The fine brick and cement building for the cheese factory to be operated by K Cheese company is just completed and the work of installing machinery will begin the first of the week.

The building is 32 by 62 feet and is of fireproof construction, and located conveniently for both receiving milk and shipping the finished product.

The machinery necessary to handle the business here cost $5000 and will be up and running within the next 30 days.

75 Years AgoJune 12, 1947 — Betty, Pearl’s Shoppe to open

Betty and Pearl’s Friendly Sewing Shoppe, located at 627 D street, will open Monday, June 16, for business. Betty Calhoun and Pearl McDonald are the owners and announce that they have recently returned from Portland with a line of yardages.

They will specialize in dress making, alterations, shirt making and tailoring. They also announced that free estimates will be given at the shop or by phone 268X.

Both of the owners have had previous experience in this line of work.

50 Years Ago

June 7, 1972 — A day for flooding, dedicating

Saturday will long be remembered around Central Oregon Irrigation District. That was the day a 75-foot section of canal Bank broke, pouring water over much of southeastern Bend. It also was the day COI‘s $3.2 million flume replacement project was dedicated.

In photo, photographer William Van Allen captures Redmond‘s State Rep. Sam Johnson chatting with congressman Al Ullman, featured speaker at the dedication. And right, photographer Martha Stranahan records crews already repairing the damaged canal Saturday while dignitaries addressed a crowd of more than 100 persons.

Ullman said prospects appeared bright for funding improvements to existing irrigation projects, but uncertain for new projects. Claire A. Hill, vice president of CH2M-Hill, Redding, Calif., engineers for the project, remarked that the 6,000 feet of 10,000-foot-in-diameter steel pipe used to replace deteriorating wooden flume was the largest pipe in uses in Oregon.

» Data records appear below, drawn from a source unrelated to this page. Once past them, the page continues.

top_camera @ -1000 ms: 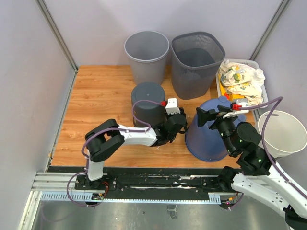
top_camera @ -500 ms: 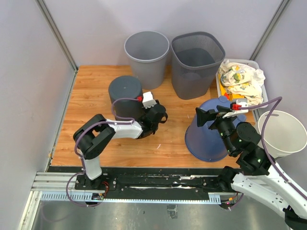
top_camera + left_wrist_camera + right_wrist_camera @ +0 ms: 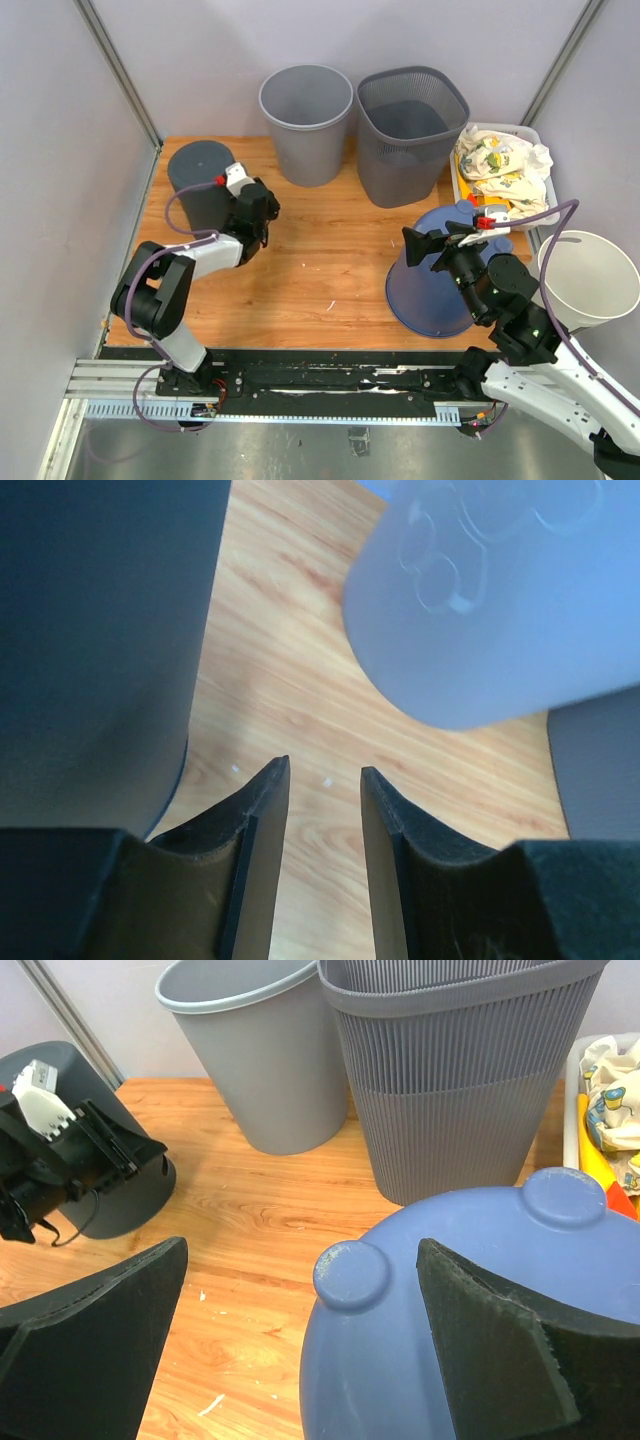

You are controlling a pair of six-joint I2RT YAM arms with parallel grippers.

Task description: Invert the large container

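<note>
1. Left gripper (image 3: 325,770) is released: my two fingers stand a narrow gap apart with nothing between them, only the bare wooden table (image 3: 300,680) beyond.
2. On that gripper's left, just beside it, a dark grey container (image 3: 198,178) stands base up at the table's far left; I cannot tell whether I touch it.
3. My right gripper (image 3: 300,1250) is spread wide and empty, near the upper end of the blue large container (image 3: 440,285).
4. That container sits mouth down on the right side of the table, its round feet facing up.
5. A round grey bin (image 3: 306,105) and a ribbed grey bin (image 3: 410,120) stand upright along the far edge, the ribbed one close behind the blue container.
6. A white tray (image 3: 500,165) of cloths lies just right of the ribbed bin, and a white bucket (image 3: 590,280) stands right of the blue container.
</note>
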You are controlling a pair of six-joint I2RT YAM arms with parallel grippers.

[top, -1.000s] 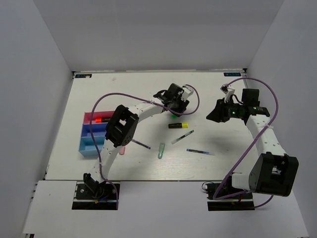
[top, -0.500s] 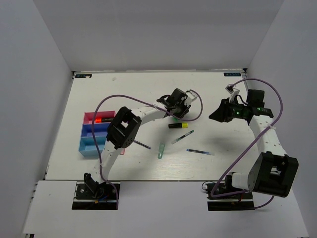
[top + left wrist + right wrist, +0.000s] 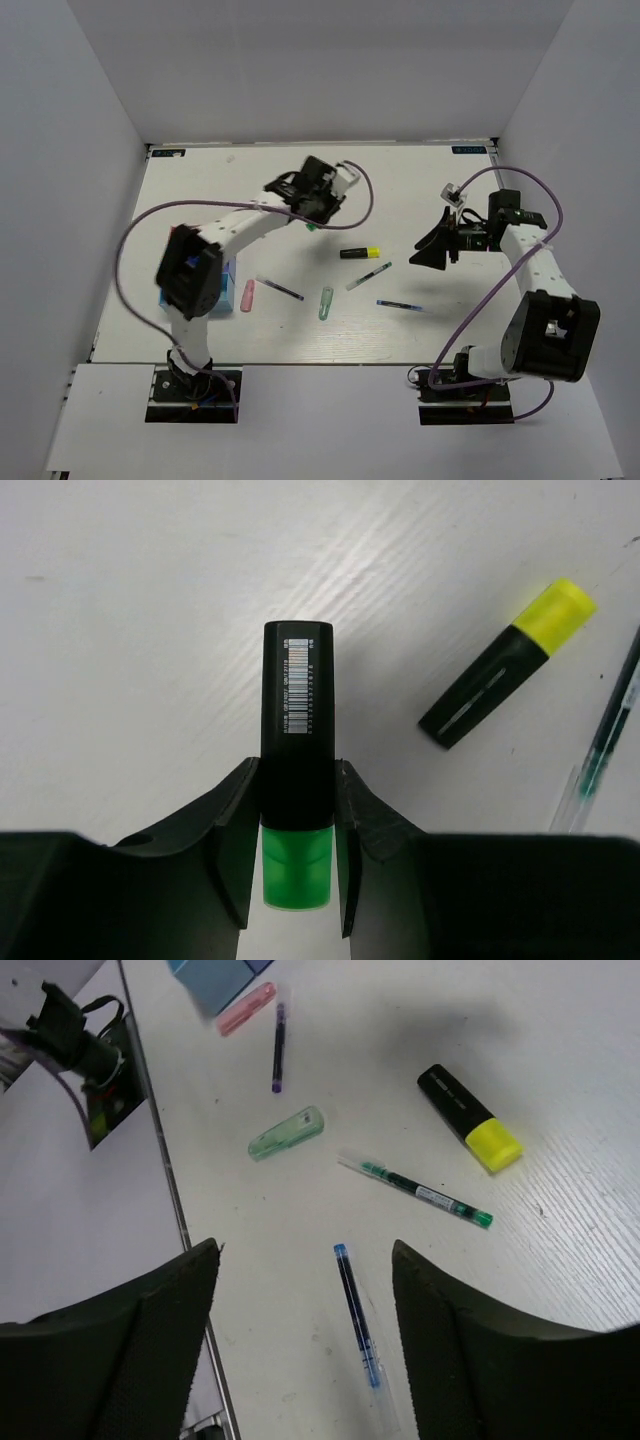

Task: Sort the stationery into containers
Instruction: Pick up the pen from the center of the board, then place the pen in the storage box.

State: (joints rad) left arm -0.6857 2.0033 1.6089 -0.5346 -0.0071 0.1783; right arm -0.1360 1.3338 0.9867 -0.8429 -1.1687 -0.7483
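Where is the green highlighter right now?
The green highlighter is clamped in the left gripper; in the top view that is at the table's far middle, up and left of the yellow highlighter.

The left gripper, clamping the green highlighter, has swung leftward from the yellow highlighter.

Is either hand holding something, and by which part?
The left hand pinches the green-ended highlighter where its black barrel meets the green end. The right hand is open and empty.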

25 Years AgoJune 11, 1997 — Authorities post reward for driver

Authorities searching for the pick up truck involved in a hit-and-run for fatality have offered a $2,000 reward for information that leads to the arrest and conviction of the driver who killed Sharon Dains.

The Deschutes County Sheriff‘s Department and Sheriff Employees Association each posted half of the reward offer, which investigators hope will produce the lead they need to resolve the case.

Sheriff’s officers are looking for a late 1970s Chevrolet or GMC pickup, reddish in color, with damage to the left front grill and headlight. The vehicle struck Dains from behind as the 26-year-old Redmond man was walking to work along South Canal Boulevard on May 28.

There were no new developments in the case as of Tuesday, but officers remained optimistic they will locate the hit-and-run vehicle and driver.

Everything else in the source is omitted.